Scalability and Redundancy

Oracle Communications Unified Assurance is a highly scalable platform that can range from a single server to dozens of horizontally scalable, inter-dependent servers. A single instance of Unified Assurance supports your organization's growing needs without requiring you to install and integrate additional instances.

Each tier of the Unified Assurance product is scalable and redundant through several means. This chapter describes each tier and component of the software.

Presentation Tier Scalability and Redundancy

The presentation tier consists of the internal presentation servers and optional external presentation servers for use in secured environments such as demilitarized zones (DMZs).

Internal Presentation Server Scalability and Redundancy

The internal presentation servers encompass the web user interface, the API, rules repository, image repository, package repository, dashboard integrations, and message bus. The first server installed is considered the primary presentation server, and you can install one additional redundant internal presentation server. The internal presentation servers are considered stateful because the Unified Assurance management database is collocated with them.

Redundancy of the internal presentation servers is provided as follows:

• The Unified Assurance database is configured with MySQL multi-source replication. Unique table IDs are separated into even and odd pairs between the servers. This allows for a repair of a split-brain scenario to be conflict free and provide eventual consistency.

• RabbitMQ message bus redundancy is enabled by configuring federation to replicate exchanges between both servers.

• Package installation is mirrored between servers based on the configured roles but installed independently.

• Configurations outside of the database and repositories are synchronized with Unison, a bi-directional application that uses the rsync protocol. Unison may encounter conflicts after the repair of a split-brain scenario but will never overwrite data until the authoritative files are manually identified.

• As a best practice, the WebFQDN is defined in DNS to a Virtual IP (VIP) that can fail over between the two servers.

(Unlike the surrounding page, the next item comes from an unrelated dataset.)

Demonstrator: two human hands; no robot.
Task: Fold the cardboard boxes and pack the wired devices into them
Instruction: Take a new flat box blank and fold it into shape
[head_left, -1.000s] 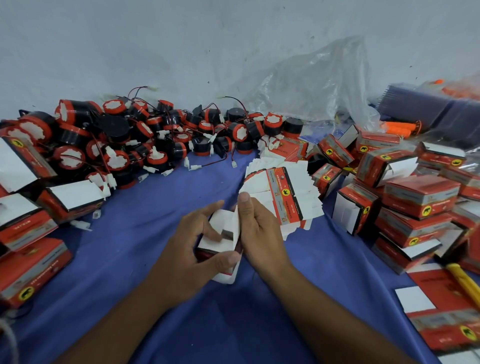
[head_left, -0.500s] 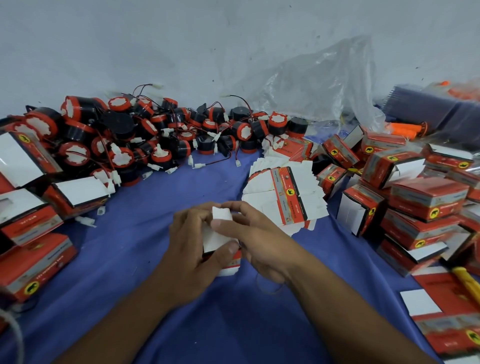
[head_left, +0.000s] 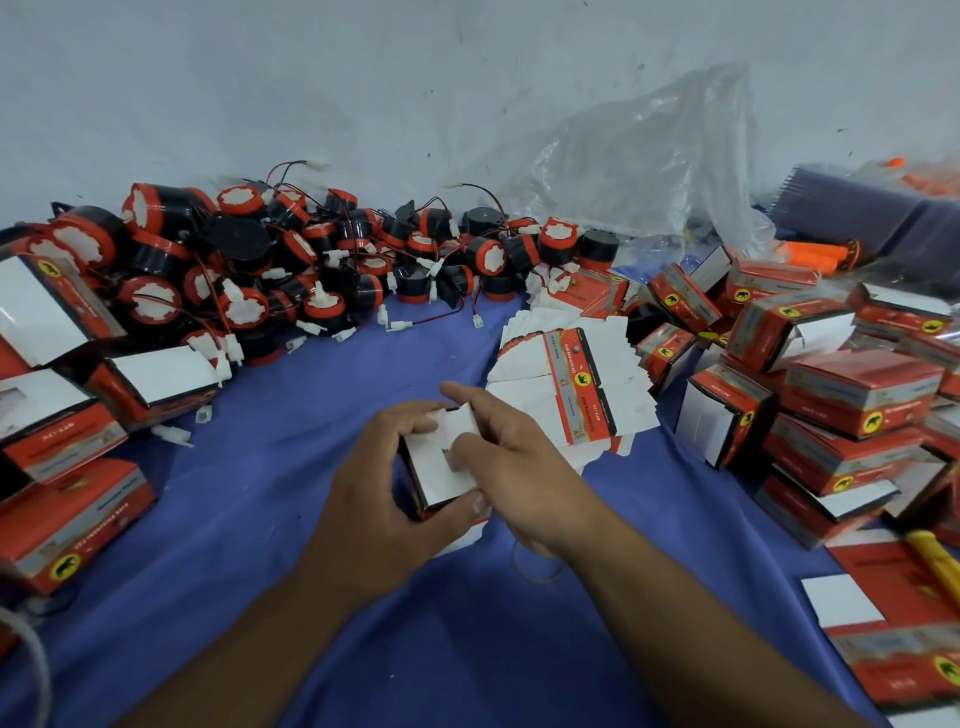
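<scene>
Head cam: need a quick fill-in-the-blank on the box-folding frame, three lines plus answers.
The left hand and right hand hold a small box over a ____ cloth.
The heap of wired devices lies on the person's ____ side, by the wall.
A clear ____ bag leans on the wall.
Missing: blue; left; plastic.

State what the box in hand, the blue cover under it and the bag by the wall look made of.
Box: thin printed cardboard, white inside, creased flaps. Blue cover: probably cloth, matte, softly wrinkled. Bag: clear plastic film, glossy, crumpled.
</scene>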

You can achieve this by:

  • Using KeepAlived in the same data center and network

  • Setting up a load balancer in Layer4 mode instead of Layer7 to perform failover.

    Unified Assurance uses TLS client certificate authentication and must terminate the secure session instead of the load balancer offloading this responsibility. The load balancer needs to perform cross data center failover and must also be redundant.

The following figure illustrates a redundant deployment for the internal presentation servers using a load balancer.

Description of illustration presentation-redundancy.png

Users access the internal presentation servers by the web fully qualified domain name (WebFQDN) configuration option. In a single server development instance, the WebFQDN is commonly the same as the HostFQDN, but you can set the WebFQDN to any valid FQDN as a vanity URL. You must be careful when choosing a WebFQDN that is different than the HostFQDN, especially when redundancy is enabled. As a best practice, redundant pairs should share a WebFQDN.

Your internal and external presentation servers can share the same WebFQDN, or they can use a different one. In redundant environments with a VIP, the redundant pair of internal presentation servers should share a WebFQDN, and the redundant pair of external presentation servers should share a WebFQDN, but the internal and external WebFQDNs can be different.

In environments without a VIP, the internal presentation servers can each have a separate WebFQDN, but several components (SVN, API calls, image repository, package repository) can only support a single destination. Because of this, you can only achieve partial presentation server failover with separate WebFQDNs, so changes should be minimized.

External Presentation Server Scalability and Redundancy

If you have multitenant configurations, or you need to scale the presentation layer beyond two servers, you can install one or more external presentation servers. These servers do not contain the stateful Unified Assurance management database and are a good fit to be deployed in a DMZ for public exposure.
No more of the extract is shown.